DATASET SECTION:
───

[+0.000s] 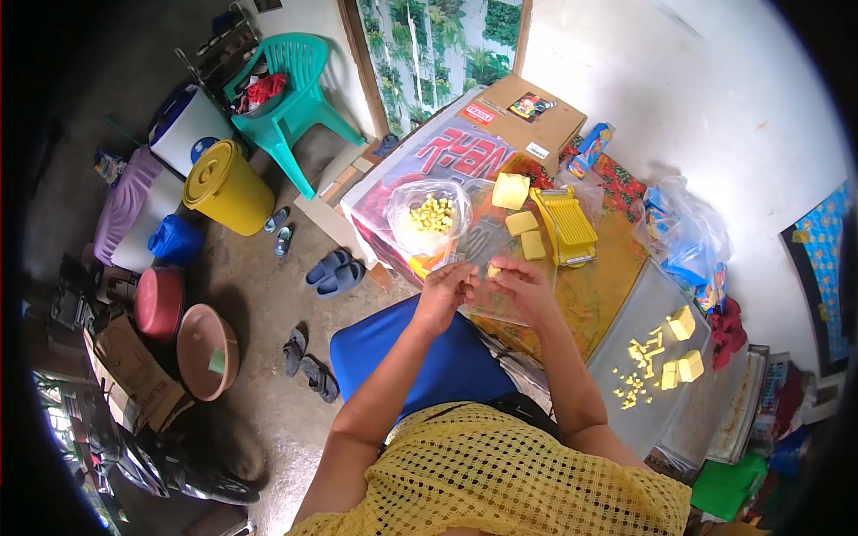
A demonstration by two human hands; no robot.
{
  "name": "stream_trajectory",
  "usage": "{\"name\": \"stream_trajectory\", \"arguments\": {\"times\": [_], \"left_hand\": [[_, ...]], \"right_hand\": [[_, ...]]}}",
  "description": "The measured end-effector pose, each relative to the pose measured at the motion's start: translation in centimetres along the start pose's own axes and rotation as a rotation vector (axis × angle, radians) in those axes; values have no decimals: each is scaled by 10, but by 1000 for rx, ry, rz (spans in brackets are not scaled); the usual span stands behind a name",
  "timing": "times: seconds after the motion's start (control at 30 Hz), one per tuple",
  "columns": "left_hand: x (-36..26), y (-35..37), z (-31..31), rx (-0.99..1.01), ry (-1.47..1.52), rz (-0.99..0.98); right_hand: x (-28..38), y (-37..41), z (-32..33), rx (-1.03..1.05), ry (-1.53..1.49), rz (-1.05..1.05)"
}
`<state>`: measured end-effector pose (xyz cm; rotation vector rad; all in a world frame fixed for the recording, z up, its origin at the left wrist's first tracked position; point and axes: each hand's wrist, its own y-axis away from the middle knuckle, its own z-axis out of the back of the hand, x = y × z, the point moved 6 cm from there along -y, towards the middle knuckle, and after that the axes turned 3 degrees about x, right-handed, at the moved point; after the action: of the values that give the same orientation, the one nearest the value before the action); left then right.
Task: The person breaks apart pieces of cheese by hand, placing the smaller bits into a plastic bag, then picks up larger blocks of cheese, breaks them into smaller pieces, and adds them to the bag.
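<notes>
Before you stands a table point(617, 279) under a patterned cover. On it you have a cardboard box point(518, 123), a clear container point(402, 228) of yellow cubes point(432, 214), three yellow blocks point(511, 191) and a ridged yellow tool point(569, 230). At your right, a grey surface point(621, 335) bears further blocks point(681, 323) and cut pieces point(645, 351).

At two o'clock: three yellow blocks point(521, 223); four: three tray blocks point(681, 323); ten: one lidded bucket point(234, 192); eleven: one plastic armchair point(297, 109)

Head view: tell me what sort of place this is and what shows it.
Most likely a lived-in room in a home: it has a green plastic armchair, a pair of dark blue open-toed sandals and a round yellow plastic bucket with a lid.
</notes>
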<state>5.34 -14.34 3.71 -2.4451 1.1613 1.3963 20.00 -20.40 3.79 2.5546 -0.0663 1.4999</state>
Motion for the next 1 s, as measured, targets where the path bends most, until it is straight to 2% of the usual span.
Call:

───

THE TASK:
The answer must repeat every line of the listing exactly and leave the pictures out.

RESULT OF THIS TASK:
[+0.000s] 
A demonstration by two human hands; no robot.
{
  "name": "stream_trajectory",
  "usage": "{\"name\": \"stream_trajectory\", \"arguments\": {\"times\": [_], \"left_hand\": [[_, ...]], \"right_hand\": [[_, ...]]}}",
  "description": "The measured end-effector pose, each relative to the pose measured at the motion's start: translation in centimetres along the start pose's own axes and rotation as a rotation vector (axis × angle, radians) in those axes; values have no decimals: each is scaled by 10, but by 1000 for rx, ry, rz (spans in brackets are not scaled); the usual span stands behind a name",
  "timing": "times: seconds after the motion's start (control at 30 Hz), one per tuple",
  "columns": "left_hand: x (-36..26), y (-35..37), z (-31..31), rx (-0.99..1.01), ry (-1.47..1.52), rz (-0.99..0.98); right_hand: x (-28..38), y (-37..41), z (-32..33), rx (-1.03..1.05), ry (-1.53..1.49), rz (-1.05..1.05)"
}
`<state>`: measured end-effector pose (xyz cm; rotation vector rad; all in a world frame fixed for the recording, z up, its origin at the left wrist's first tracked position; point and axes: each hand's wrist, its own y-axis away from the middle knuckle, its own z-axis out of the back of the hand, x = y × z, the point moved 6 cm from there along -y, towards the middle knuckle, and after that the axes turned 3 degrees about x, right-handed, at the moved point; after the action: of the values that give the same orientation, the one nearest the value before the action); left then right.
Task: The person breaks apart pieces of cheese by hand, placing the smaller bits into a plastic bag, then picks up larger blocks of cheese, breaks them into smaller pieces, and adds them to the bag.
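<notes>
Before you stands a table point(617, 279) under a patterned cover. On it you have a cardboard box point(518, 123), a clear container point(402, 228) of yellow cubes point(432, 214), three yellow blocks point(511, 191) and a ridged yellow tool point(569, 230). At your right, a grey surface point(621, 335) bears further blocks point(681, 323) and cut pieces point(645, 351).

At two o'clock: three yellow blocks point(521, 223); four: three tray blocks point(681, 323); ten: one lidded bucket point(234, 192); eleven: one plastic armchair point(297, 109)

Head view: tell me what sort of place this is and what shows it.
Most likely a lived-in room in a home: it has a green plastic armchair, a pair of dark blue open-toed sandals and a round yellow plastic bucket with a lid.
</notes>
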<state>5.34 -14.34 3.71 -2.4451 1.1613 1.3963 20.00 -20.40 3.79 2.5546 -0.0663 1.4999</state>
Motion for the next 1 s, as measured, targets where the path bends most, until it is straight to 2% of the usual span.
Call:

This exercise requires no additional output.